A team of paleontologists has discovered jaws from two of the oldest dinosaurs ever discovered, and the remains of eight other prehistoric animals, in a rich bed of fossils in Madagascar, providing a 'time capsule' from the earliest days of dinosaurs and mammals and illuminating scientific understanding of the mid-late Triassic Period. The findings are reported in the October 22 issue of Science.
"We have discovered a spectacular new fauna of this age in southwest Madagascar," said Andre Wyss, associate professor of geology at the University of California, Santa Barbara, and co-leader of the research team. "It includes the fragmentary remains of two plant eating dinosaurs, prosauropods, about the size of a new-born calf, which are not only the earliest dinosaurs known from the island, but probably the earliest dinosaurs known from anywhere in the world."

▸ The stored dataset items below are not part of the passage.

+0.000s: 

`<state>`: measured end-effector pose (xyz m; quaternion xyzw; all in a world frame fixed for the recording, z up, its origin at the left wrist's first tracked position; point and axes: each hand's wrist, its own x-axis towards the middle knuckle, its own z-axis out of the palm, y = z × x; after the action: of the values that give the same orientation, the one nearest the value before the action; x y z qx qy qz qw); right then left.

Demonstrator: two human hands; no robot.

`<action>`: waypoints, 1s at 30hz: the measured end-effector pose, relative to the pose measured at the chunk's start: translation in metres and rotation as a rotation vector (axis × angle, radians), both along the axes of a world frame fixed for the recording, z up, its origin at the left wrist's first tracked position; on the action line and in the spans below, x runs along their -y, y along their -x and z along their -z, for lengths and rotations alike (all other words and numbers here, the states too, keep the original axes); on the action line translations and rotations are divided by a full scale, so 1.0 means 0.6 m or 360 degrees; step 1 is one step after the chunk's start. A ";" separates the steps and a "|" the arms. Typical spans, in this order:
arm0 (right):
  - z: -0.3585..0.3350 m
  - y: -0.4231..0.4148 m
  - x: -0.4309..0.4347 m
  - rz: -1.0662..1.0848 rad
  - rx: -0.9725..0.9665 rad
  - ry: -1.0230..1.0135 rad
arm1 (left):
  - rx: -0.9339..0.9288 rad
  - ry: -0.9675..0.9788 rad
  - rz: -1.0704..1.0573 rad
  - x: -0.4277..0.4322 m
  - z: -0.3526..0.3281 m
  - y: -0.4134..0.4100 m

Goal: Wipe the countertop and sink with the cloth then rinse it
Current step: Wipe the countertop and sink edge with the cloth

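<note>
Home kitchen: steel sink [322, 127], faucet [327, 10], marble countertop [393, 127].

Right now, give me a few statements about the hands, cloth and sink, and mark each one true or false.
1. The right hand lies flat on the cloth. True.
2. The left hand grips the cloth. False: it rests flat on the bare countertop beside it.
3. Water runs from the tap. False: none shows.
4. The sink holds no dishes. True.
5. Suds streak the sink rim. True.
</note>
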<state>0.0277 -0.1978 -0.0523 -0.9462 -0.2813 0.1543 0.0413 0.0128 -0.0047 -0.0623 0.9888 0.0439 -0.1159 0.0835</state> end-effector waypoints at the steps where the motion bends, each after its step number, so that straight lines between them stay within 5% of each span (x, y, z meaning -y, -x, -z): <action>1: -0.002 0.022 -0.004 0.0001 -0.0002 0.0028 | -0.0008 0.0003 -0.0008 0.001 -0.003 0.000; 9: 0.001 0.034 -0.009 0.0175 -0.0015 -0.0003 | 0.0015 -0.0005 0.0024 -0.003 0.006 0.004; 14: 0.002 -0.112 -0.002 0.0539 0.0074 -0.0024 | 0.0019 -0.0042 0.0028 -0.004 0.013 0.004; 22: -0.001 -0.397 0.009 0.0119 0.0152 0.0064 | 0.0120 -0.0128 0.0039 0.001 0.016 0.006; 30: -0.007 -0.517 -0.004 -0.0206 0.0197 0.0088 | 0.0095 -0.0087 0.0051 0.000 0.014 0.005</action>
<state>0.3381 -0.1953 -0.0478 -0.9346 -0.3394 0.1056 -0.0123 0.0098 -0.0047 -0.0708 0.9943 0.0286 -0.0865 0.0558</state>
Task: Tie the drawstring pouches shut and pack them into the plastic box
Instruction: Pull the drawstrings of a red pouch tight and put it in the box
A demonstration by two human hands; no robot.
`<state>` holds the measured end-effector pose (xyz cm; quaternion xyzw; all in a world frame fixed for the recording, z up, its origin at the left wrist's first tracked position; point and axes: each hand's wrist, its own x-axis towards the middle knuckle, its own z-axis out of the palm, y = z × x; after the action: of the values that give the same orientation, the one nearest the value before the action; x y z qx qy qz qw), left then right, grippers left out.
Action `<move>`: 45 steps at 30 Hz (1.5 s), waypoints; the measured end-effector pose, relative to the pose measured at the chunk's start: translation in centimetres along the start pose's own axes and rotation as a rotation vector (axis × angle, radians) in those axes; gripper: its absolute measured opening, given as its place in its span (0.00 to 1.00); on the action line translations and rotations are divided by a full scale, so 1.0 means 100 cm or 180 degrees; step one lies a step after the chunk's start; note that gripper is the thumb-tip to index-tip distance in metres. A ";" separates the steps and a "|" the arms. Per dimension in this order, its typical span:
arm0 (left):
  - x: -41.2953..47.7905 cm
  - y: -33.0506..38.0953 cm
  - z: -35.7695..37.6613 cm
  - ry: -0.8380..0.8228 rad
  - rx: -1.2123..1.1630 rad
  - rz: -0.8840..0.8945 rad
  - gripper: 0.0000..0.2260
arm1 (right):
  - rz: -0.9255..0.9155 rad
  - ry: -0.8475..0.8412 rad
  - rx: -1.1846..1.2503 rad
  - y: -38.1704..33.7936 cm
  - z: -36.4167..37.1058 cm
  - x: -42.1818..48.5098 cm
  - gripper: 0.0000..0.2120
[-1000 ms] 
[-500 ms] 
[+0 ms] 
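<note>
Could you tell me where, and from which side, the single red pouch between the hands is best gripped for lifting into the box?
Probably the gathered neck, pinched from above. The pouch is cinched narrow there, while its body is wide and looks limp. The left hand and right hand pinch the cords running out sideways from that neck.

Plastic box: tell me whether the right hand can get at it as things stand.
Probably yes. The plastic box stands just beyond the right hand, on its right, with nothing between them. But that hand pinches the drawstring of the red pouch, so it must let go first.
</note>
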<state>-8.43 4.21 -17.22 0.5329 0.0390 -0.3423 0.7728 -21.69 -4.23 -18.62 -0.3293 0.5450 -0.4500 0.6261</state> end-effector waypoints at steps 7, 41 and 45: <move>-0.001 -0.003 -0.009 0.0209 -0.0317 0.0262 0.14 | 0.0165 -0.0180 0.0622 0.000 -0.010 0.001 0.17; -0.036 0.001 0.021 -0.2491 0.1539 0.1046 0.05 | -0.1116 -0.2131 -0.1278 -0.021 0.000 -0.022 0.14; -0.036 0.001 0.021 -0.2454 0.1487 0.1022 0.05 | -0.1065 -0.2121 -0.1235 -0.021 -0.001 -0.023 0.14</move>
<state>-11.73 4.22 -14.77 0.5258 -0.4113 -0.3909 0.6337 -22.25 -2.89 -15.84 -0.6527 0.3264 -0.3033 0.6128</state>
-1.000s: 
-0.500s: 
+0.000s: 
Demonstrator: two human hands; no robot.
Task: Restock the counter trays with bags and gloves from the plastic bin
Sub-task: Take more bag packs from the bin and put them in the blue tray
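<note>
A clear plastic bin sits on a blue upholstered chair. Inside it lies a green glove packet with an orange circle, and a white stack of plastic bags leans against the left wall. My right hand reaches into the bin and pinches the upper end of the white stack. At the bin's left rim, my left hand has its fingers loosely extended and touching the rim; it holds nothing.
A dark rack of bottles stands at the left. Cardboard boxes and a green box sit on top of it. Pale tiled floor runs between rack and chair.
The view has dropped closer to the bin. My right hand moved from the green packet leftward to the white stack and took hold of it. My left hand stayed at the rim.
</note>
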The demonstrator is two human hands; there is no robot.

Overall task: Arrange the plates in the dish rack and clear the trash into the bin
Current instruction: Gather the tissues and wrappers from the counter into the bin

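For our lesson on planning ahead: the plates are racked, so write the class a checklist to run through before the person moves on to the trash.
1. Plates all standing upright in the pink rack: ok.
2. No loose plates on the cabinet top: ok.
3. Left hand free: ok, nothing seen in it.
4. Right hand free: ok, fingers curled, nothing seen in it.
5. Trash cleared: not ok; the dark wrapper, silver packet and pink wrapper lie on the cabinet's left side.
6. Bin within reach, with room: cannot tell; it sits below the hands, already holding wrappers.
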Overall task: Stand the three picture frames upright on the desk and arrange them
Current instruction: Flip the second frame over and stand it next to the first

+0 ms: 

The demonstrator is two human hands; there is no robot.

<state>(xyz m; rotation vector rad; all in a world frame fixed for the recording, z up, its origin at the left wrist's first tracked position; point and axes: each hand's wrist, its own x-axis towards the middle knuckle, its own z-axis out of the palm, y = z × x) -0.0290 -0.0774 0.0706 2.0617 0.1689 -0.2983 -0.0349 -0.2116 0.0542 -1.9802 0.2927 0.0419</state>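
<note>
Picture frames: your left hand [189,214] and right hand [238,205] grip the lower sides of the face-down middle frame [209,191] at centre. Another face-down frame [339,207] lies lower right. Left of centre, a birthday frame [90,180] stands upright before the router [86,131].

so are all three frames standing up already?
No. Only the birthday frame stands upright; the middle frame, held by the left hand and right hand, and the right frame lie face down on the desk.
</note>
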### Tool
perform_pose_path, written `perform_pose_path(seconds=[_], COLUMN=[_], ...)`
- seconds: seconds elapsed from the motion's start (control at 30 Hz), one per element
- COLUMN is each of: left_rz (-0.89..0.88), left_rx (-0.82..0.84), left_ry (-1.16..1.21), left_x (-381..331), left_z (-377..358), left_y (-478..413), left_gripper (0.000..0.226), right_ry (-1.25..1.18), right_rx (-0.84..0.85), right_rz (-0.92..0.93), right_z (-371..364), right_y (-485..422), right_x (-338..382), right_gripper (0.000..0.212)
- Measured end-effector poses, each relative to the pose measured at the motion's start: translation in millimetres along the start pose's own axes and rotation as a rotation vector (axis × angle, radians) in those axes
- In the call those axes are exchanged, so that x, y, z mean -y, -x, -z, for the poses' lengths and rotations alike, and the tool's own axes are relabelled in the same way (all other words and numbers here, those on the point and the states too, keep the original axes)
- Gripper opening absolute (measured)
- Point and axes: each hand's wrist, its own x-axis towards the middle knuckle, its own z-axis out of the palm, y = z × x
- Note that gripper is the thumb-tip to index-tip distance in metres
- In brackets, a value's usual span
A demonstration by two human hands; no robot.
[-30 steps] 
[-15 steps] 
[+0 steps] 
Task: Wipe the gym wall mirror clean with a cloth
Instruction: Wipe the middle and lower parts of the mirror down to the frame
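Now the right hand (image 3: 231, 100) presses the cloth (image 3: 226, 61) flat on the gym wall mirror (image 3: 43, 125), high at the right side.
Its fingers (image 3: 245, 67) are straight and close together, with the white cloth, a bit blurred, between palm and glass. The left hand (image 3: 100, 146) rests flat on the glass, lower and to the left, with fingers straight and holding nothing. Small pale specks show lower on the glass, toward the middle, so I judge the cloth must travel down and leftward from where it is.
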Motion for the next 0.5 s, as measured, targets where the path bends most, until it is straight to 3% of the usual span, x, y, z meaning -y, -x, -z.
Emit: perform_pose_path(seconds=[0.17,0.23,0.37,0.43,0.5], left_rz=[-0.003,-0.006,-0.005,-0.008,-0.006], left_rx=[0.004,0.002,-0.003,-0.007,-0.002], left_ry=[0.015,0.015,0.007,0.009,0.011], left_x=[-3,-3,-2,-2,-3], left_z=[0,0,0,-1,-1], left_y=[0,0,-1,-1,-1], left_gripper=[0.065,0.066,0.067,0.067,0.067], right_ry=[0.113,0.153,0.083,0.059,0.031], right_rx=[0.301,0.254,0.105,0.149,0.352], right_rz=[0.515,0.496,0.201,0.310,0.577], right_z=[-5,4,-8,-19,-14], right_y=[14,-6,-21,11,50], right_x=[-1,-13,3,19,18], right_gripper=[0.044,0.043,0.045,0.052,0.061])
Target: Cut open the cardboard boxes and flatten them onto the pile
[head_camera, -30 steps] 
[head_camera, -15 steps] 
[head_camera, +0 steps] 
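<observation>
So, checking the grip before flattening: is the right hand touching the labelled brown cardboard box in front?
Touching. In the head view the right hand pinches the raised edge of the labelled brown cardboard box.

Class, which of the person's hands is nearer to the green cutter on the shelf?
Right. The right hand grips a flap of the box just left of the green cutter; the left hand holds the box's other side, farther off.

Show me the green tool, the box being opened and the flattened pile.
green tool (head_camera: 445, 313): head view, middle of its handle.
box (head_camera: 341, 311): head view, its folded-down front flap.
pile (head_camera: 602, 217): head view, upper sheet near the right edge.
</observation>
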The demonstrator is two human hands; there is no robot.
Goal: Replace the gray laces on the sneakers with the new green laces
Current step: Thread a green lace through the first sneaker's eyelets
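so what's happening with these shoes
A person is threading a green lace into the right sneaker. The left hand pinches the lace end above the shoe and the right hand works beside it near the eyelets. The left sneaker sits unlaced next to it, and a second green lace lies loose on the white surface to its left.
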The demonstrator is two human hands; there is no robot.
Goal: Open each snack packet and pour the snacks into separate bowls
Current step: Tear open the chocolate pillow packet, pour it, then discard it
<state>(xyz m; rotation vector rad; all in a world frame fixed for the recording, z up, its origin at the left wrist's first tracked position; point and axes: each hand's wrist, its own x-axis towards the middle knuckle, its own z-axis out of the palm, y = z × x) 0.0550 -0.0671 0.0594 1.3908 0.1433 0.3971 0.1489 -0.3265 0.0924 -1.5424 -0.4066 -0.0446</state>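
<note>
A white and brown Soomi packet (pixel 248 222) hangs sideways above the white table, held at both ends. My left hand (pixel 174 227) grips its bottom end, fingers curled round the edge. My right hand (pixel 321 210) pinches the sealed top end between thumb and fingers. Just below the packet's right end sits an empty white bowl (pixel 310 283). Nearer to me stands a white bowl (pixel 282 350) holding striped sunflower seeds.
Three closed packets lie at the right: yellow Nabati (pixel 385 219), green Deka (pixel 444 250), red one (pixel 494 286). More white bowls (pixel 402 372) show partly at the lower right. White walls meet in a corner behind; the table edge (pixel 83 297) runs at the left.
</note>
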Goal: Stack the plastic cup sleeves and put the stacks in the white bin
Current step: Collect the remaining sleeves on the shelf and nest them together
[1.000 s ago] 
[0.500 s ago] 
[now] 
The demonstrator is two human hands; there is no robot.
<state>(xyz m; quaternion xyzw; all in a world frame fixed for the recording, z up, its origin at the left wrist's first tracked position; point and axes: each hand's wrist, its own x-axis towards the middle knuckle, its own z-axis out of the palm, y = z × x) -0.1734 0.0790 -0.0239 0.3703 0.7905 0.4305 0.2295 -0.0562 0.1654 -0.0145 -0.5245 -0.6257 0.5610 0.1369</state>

"This fauna also includes spectacular, close mammal relatives -- mammal-like reptiles," said Wyss. "These are the first fossils of their kind known from Madagascar. Their preservation is superb, rivaling that of anything in the world."
This discovery is just the tip of the iceberg, according to Wyss. "A wealth of bones is pouring out of our quarries," he said. "Once these get cleaned up, we have no doubt that we'll know a great deal more about all of these animals, plus many others. There should be meat-eating dinosaurs present, as well as a host of other novel animals."
To establish the relative ages, scientists must look to what other kinds of fossils are found in association with the dinosaurs. "The Malagasy finding is unique in containing various kinds of animals -- such as certain non-dinosaurian reptiles and mammal relatives -- found elsewhere only in more ancient deposits, and thus lacking dinosaurs," said Wyss.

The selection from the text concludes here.